Estamos, pues, ante una fuerza que nace con una clara voluntad de gobernar (“sustituir a la casta”) y lo expresa sin complejos como un proceso lógico, indispensable y posible, que pondría freno al sufrimiento de tanta gente; mañana ya es tarde. Una lectura apresurada de semejante desafío podría confundirlo con una vana ilusión o una grosera concesión electoralista impropia de la  izquierda pura, pero, en realidad, se trata exactamente de lo contrario: la degradación del sistema en todas sus dimensiones, al despojarlo de su antigua capacidad de tutela hacia los más desfavorecidos, exige respuestas inmediatas que la izquierda institucional ha sido incapaz de atender.

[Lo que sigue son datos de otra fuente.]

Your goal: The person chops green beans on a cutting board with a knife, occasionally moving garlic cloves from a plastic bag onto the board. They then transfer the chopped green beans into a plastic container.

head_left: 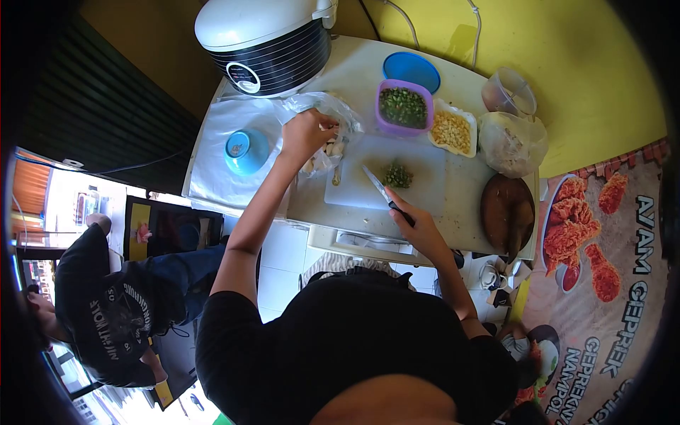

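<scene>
The knife (382, 192) is gripped by its dark handle in the right hand (419, 228), the fingers wrapped closely around it, and its bare blade is angled over the board (426, 190) with the tip toward the bag (348, 112). The left hand (309, 133) is placed at the mouth of that clear bag, where pale cloves (334, 149) (garlic, by the look of them) are gathered just beside the board. Its fingers are bent inward, nearly closed; whether a clove is pinched there cannot be told.

A cut is judged the chief risk: with the tip pointed to the side where the left hand is occupied, the 2 could be brought together if that hand were drawn across the board carelessly. The thin plastic could be snagged by the fingers, and cloves could be spilled onto the table (453, 232) as a result. The greens (398, 175), heaped loose near the blade, could be scattered by a stray sweep of the knife. The uncovered tub (380, 126), with a blue lid (413, 71) set behind it, could be tipped if knocked in reaching, and the tray (472, 146) of pale bits beside it could be jostled too.
</scene>
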Available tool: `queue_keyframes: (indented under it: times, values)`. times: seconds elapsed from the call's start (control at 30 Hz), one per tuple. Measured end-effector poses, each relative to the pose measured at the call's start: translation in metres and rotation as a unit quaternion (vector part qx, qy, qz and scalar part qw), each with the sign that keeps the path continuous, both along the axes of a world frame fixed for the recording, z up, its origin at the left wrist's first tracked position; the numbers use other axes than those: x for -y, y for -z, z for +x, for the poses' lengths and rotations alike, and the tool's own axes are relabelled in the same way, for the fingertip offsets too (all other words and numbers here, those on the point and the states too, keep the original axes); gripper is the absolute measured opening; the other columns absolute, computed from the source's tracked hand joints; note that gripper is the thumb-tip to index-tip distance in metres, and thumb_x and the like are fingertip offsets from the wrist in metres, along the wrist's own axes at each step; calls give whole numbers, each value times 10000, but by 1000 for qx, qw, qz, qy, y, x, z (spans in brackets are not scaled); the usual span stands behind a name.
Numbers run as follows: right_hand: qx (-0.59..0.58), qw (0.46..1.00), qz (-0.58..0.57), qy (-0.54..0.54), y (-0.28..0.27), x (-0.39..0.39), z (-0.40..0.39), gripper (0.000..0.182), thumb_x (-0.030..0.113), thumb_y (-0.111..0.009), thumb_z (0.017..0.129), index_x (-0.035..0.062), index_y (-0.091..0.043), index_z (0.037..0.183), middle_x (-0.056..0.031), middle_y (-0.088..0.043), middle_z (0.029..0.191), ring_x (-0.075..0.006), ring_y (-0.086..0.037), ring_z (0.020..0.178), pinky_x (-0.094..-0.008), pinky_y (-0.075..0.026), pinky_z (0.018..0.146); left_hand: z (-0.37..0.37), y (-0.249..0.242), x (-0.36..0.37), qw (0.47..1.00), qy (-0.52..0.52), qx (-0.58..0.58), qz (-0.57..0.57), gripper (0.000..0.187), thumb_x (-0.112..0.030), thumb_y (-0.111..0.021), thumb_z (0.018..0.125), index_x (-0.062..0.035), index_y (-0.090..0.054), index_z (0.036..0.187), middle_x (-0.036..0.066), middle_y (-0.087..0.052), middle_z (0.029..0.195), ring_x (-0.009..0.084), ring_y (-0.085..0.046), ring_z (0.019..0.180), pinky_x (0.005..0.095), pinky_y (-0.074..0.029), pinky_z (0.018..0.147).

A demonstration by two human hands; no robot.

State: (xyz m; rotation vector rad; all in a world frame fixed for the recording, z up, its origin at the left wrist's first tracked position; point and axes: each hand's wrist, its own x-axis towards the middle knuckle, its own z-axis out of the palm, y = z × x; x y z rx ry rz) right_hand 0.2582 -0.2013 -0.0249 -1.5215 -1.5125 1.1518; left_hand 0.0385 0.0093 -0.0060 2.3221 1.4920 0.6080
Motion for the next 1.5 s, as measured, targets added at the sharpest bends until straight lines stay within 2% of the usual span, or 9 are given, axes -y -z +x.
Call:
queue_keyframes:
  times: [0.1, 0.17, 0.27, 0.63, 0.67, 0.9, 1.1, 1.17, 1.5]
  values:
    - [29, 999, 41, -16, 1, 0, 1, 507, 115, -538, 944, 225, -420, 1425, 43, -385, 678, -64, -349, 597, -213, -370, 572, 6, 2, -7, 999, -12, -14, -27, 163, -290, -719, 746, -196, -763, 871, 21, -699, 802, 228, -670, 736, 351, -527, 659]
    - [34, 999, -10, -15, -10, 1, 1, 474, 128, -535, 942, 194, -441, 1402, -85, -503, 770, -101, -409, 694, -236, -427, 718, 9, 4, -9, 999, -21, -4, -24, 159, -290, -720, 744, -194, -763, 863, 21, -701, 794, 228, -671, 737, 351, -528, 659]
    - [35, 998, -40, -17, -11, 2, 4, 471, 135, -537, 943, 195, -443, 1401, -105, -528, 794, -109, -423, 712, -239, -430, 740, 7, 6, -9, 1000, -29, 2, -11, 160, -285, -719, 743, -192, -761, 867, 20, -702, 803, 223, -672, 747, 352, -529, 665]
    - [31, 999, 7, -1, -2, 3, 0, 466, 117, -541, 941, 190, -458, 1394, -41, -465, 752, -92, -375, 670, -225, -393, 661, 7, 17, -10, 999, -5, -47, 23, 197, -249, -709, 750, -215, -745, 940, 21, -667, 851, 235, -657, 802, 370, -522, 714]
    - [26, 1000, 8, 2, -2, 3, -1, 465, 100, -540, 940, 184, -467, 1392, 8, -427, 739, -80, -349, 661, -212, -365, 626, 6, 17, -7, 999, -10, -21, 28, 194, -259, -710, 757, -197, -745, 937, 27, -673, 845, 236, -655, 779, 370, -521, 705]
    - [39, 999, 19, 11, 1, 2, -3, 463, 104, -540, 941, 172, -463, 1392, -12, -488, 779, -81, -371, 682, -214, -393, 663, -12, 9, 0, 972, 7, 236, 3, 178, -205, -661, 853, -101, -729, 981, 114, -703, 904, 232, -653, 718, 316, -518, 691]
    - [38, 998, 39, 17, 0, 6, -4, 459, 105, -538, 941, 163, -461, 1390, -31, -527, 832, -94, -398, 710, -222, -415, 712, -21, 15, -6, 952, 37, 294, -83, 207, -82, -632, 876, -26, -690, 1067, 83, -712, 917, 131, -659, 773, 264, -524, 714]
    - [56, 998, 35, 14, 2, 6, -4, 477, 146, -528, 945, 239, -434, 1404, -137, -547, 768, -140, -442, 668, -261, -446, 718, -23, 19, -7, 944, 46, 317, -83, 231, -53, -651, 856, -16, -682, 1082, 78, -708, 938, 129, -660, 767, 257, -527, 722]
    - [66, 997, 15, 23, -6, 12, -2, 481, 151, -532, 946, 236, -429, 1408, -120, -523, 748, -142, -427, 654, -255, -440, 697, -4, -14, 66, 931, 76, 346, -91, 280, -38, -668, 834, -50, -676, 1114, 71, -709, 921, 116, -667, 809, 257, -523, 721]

En resumen, si “las masas no pueden esperar”, Podemos y sus potenciales aliados deben actuar con prontitud si no se quiere correr el riesgo de que se abra un abismo insalvable entre la política y los ciudadanos que conduzca a la dictadura. De ahí que sea fundamental contribuir a una alternativa colectiva de amplio espectro democrático que permita alcanzar el gobierno y, además, urge a hacerlo, siendo lo inmediato una oportunidad para acelerar los cambios.